After the Apollo Missions, Maspalomas supported a number of other important NASA projects, including the monitoring of the Apollo Lunar Surface Experiments Package (ALSEP), a set of scientific instruments left by astronauts at the various Apollo landing sites, and the Skylab missions. In 1975, after the end of the Skylab 4 and the Apollo–Soyuz missions, NASA decommissioned Maspalomas Station and most of the functions were transferred to Madrid. Equipment from Maspalomas Station was sent over to the NASA station at Antananarivo, on Madagascar (part of the Spacecraft Tracking and Data Acquisition Network).
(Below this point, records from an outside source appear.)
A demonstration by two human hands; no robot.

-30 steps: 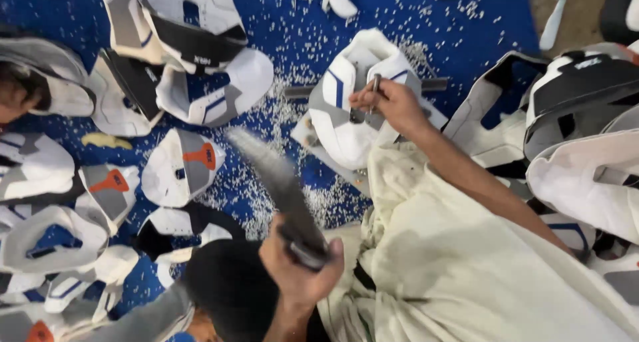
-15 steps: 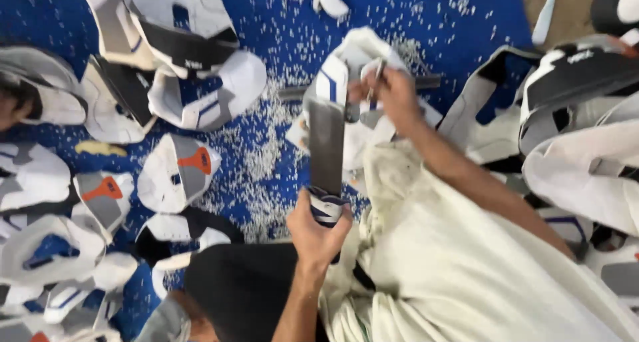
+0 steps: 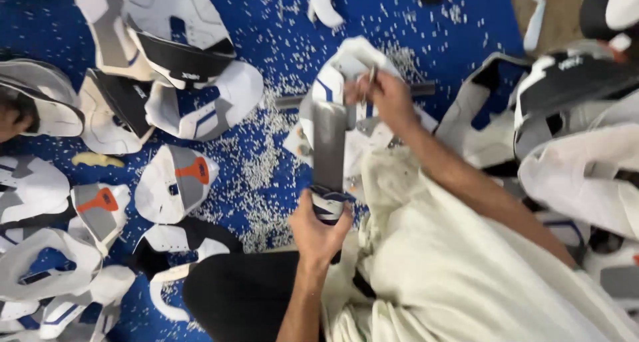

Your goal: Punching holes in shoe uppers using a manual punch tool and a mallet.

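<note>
The left hand (image 3: 318, 230) is closed around the taped white-and-blue handle (image 3: 327, 204) of a broad flat metal blade (image 3: 330, 144), gripping it from below; the blade stands on edge away from the person, its grey face pointing up toward the far side of the blue mat (image 3: 279, 16). The right hand (image 3: 386, 99) is pinched shut on a small thin metal tool (image 3: 371, 76), and it rests on a white shoe upper with blue stripes (image 3: 333, 82) that lies under the far end of the blade; a long dark metal bar (image 3: 419, 89) runs crosswise beneath that hand. The forearm of the right hand crosses a heap of pale cloth (image 3: 466, 269) that fills the near right corner of the mat; a black garment (image 3: 246, 295) covers the near edge beside the left wrist.

Small white offcut scraps (image 3: 266, 162) are strewn thickly on the mat just left of the blade; more lie near the far edge. Left of them lies a white and grey cut piece with an orange patch (image 3: 176, 182); a similar one (image 3: 100, 205) lies nearer the left edge. Black and white uppers (image 3: 173, 56) are piled at the far left; more black and white pieces (image 3: 572, 76) are stacked at the far right. At the left edge another person's hand (image 3: 10, 119) touches a grey and white piece (image 3: 43, 102).
</note>
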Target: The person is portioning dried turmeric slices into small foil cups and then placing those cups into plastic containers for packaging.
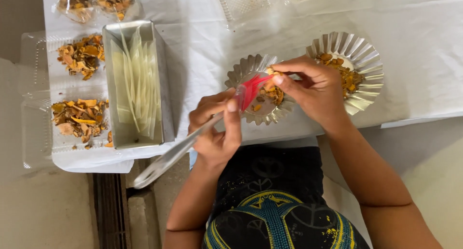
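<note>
- Left hand (216,133): fingers curl around a clear plastic sleeve (178,150), thumb pressed along its upper end; the sleeve slants down to the lower left.
- Right hand (313,87): thumb and forefinger pinch a small red strip (251,87) at the sleeve's mouth.
- Both hands hover over a fluted foil cup (258,92) holding orange-brown dried pieces, on the white-covered table (424,61).
- A second foil cup (359,68), likewise filled, sits just beside it, to the right.
- Left: metal tin (132,85) of pale sheets; clear trays (79,85) of dried pieces.
</note>
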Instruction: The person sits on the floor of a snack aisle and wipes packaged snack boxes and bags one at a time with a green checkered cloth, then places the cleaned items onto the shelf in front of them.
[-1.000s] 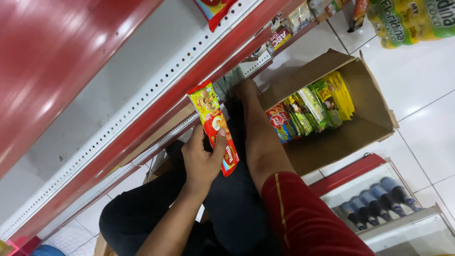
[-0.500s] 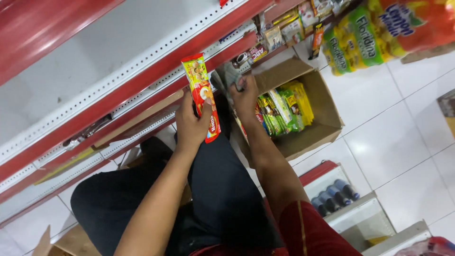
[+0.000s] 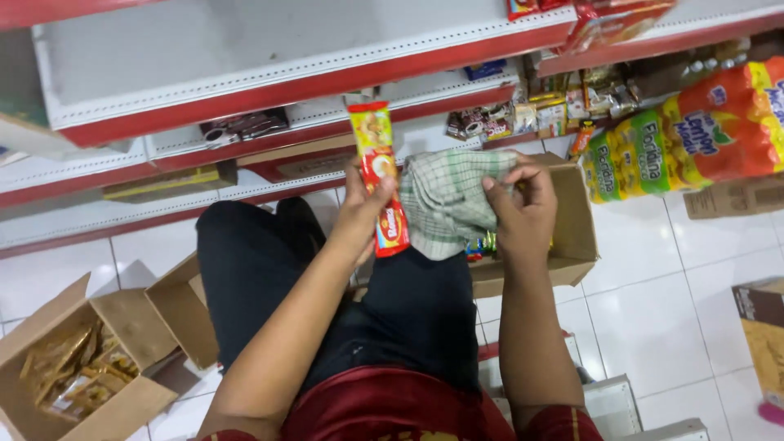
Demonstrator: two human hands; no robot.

In the late 1970s and early 1980s, ESA began to expand operations in Spain, establishing the Villafranca Station in 1978. Maspalomas Station was reopened in 1979 by the Comisión Nacional de Investigación del Espacio and INTA to provide services for ESA and NASDA (now JAXA) and for programmes such as Hispasat, Helios and the International Cospas-Sarsat Programme.

==Facilities==
Maspalomas Station holds a 15-metre (50 foot) parabolic antenna which receives S- and X-band and transmits in S-band. The site also has satellite tracking, telemetry, telecommand and radiometry facilities.

The station regularly provides support for missions for the European Space Agency (ESA) via the European Space Operations Centre (ESOC) in Darmstadt, Germany, including the Cluster satellite mission, MetOp-2 and the SMART-1 Moon mission.

Maspalomas has also supported other international space projects, among them missions for the European Organisation for the Exploitation of Meteorological Satellites (EUMETSAT) and for the Japanese Aerospace Exploration Agency (JAXA) (including the ETS-VII rendezvous mission); South Korea's Kompsat-2; and the International Satellite System For Search and Rescue, COSPAS-SARSAT.

The facility has been commissioned to support China's forthcoming Chang'e 5 mission to retrieve samples of Moon rock (postponed to 2019).